# Headaches on Anavar?



## djk80 (Apr 8, 2011)

Hey,

Just wondering if anyone else has experienced headaches on anavar ? I did a google search seemed a few people have before but just wondering if anyone has here ?

Im running it at 80mg. Taking liver support, drinking enough water. Appetite is suppressed but forcing to eat anyways. Headaches arent too too bad but I do notice them. I'm only about a week in. Im taking 40 in the am , then 40 in the pm.

Didnt check bp yet. Just wondering though if others have experienced this // have they went away or ? Since its just a week in and I have only had them for about 3 days I'm not worrying just yet but I'm going to see after this weekend. What do you guys think?


----------



## colorado (Apr 9, 2011)

This is perfectly normal. In fact it is an indication that you may have real anavar. Just hang in there, they should subside in less than a week.

Also, I would stop taking the liver support. It will slow the effects of the anavar. You'll be fine without it. Just start it back up when you're done with the anavar.

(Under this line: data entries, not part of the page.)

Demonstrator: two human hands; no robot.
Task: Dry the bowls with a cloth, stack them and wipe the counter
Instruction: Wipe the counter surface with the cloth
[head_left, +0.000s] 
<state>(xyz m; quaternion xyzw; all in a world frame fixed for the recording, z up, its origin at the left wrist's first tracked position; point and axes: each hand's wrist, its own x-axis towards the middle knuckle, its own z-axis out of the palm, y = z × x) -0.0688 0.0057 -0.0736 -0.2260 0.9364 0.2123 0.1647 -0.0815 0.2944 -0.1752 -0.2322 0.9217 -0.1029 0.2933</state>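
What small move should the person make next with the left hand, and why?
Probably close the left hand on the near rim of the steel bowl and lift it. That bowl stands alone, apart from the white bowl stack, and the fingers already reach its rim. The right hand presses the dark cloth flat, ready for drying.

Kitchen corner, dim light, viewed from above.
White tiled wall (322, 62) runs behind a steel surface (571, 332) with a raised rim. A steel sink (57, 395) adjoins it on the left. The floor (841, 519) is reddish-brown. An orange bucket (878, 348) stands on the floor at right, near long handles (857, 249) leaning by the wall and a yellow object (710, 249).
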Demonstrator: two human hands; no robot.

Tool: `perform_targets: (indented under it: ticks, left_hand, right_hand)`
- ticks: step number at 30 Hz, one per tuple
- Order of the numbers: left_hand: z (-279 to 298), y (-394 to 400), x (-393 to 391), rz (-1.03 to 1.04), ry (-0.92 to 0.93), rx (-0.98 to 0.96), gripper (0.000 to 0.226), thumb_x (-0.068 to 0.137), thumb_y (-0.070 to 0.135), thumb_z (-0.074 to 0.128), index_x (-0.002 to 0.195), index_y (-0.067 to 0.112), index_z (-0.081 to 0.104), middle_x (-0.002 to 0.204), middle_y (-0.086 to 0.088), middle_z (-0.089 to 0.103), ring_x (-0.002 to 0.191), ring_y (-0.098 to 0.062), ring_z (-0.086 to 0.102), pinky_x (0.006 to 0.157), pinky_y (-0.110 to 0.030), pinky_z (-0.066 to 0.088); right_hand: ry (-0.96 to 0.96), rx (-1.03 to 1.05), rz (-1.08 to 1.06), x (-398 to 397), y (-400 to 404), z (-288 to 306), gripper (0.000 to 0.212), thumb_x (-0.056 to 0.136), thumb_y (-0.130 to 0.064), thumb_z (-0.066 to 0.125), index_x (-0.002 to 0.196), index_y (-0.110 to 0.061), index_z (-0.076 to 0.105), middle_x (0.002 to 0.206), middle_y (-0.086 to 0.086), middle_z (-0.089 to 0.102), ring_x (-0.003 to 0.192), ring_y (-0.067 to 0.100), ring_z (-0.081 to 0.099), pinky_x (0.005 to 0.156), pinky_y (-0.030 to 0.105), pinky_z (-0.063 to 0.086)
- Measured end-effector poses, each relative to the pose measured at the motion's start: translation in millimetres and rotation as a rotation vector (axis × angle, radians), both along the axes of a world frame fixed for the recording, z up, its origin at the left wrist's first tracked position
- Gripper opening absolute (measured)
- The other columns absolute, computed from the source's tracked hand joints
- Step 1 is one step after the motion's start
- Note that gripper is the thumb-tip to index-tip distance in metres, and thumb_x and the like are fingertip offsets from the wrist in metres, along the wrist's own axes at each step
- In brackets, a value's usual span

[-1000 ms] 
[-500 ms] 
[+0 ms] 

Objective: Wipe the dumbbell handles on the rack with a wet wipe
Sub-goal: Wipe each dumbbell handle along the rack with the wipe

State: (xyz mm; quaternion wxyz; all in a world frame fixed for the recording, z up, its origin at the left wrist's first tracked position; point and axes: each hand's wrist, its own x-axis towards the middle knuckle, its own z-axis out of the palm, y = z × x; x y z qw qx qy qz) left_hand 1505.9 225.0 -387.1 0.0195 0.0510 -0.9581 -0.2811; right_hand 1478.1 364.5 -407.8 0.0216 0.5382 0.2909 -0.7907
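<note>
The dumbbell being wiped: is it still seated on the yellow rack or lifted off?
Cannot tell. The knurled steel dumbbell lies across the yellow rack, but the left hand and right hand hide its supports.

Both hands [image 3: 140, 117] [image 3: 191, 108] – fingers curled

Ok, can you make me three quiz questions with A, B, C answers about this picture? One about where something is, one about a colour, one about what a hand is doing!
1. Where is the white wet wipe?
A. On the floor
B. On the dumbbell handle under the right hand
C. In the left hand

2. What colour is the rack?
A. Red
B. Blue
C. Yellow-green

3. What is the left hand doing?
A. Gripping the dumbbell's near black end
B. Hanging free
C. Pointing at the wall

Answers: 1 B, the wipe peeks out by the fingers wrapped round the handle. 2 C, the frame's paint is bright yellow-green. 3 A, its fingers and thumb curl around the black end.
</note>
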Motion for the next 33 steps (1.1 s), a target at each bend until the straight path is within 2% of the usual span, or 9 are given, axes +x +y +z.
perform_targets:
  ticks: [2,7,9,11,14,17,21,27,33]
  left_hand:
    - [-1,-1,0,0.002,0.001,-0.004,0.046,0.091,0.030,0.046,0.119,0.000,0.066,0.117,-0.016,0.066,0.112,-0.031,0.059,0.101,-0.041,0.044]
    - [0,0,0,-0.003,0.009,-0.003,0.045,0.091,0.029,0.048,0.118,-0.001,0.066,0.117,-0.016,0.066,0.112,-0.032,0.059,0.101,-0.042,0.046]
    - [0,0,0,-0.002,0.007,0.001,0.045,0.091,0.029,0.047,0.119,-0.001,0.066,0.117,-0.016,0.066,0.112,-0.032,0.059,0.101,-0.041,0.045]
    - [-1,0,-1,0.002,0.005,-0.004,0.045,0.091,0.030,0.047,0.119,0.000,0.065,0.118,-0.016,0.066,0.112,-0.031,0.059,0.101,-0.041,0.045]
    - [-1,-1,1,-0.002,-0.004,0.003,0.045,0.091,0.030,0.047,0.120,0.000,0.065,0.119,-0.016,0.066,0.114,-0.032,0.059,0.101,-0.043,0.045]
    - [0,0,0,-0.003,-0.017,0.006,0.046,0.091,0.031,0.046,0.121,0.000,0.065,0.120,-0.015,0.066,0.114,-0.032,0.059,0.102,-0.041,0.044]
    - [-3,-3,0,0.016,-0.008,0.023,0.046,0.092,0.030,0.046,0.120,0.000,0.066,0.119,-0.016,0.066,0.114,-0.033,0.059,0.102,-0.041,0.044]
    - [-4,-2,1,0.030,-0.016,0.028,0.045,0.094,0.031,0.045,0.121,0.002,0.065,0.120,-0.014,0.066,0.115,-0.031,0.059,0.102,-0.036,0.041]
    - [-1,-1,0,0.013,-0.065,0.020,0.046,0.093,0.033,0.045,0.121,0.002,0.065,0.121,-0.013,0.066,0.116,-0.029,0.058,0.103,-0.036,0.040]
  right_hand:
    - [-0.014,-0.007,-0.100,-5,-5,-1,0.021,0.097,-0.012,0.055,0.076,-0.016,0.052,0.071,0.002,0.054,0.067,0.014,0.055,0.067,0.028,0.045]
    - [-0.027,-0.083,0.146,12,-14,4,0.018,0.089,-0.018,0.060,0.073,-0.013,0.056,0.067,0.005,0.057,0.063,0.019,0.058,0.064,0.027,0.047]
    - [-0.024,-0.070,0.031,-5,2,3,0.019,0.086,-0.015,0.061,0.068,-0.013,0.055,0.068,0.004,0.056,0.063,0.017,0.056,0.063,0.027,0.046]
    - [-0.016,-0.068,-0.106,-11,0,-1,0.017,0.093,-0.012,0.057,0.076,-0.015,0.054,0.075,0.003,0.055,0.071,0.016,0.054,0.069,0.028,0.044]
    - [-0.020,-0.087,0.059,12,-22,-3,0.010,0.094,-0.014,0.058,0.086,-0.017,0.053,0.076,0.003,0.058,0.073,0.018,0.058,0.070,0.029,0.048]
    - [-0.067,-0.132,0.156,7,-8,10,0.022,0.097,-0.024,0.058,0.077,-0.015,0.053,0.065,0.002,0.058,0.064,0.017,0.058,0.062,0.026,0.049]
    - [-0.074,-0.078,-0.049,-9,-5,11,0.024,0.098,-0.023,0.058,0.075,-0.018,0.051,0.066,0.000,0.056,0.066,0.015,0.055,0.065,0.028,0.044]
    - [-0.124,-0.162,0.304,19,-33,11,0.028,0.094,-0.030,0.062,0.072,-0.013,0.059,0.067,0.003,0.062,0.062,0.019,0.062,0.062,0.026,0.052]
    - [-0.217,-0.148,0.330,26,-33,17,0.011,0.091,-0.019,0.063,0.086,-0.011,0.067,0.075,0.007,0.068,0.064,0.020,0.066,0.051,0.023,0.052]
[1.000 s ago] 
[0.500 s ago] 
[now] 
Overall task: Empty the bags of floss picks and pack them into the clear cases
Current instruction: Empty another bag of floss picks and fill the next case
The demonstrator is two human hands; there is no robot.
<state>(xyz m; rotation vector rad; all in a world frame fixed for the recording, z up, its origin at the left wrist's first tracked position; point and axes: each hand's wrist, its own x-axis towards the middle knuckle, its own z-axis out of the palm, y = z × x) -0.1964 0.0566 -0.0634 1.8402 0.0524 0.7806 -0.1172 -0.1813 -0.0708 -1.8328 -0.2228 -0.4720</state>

Enjoy the ride. I've have good success with anavar in the past and I'm about to add in to my current cycle of test p and tren a.


----------



## BigBird (Apr 9, 2011)

Currently on the 'Var - about to start week # 4 on it.  60-70mg ED.  I hope I don't get the headaches.  No headaches but it's legit Var.  I know this b/c it's certainly eating away fat in and around my mid-section and helping me to get leaner.


----------



## 2tomlinson (Apr 9, 2011)

Thanks for your question, it was very helpful -- not because I can offer a qualified answer but because I am on prescription HRT, including daily 25 MG of anavar (oxandrolone) and recently doubled my dosage.  Results?  Headaches, not bad but consistent, which I did not associate with the anavar.  Not saying that's the reason, but mine comes from US compounding pharmacy, certainly the real stuff.  2t



djk80 said:


> Hey,
> 
> Just wondering if anyone else has experienced headaches on anavar ? I did a google search seemed a few people have before but just wondering if anyone has here ?
> 
> ...


----------



## VictorZ06 (Apr 9, 2011)

colorado said:


> I would stop taking the liver support. It will slow the effects of the anavar.



How? 



/V


----------



## djk80 (Apr 9, 2011)

VictorZ06 said:


> Liver support hinding gains. How?
> 
> 
> 
> /V



Ive heard that too about milk thistle hindering gains do a couple google searches on it. Not sure on the science behind it but Ive heard of it.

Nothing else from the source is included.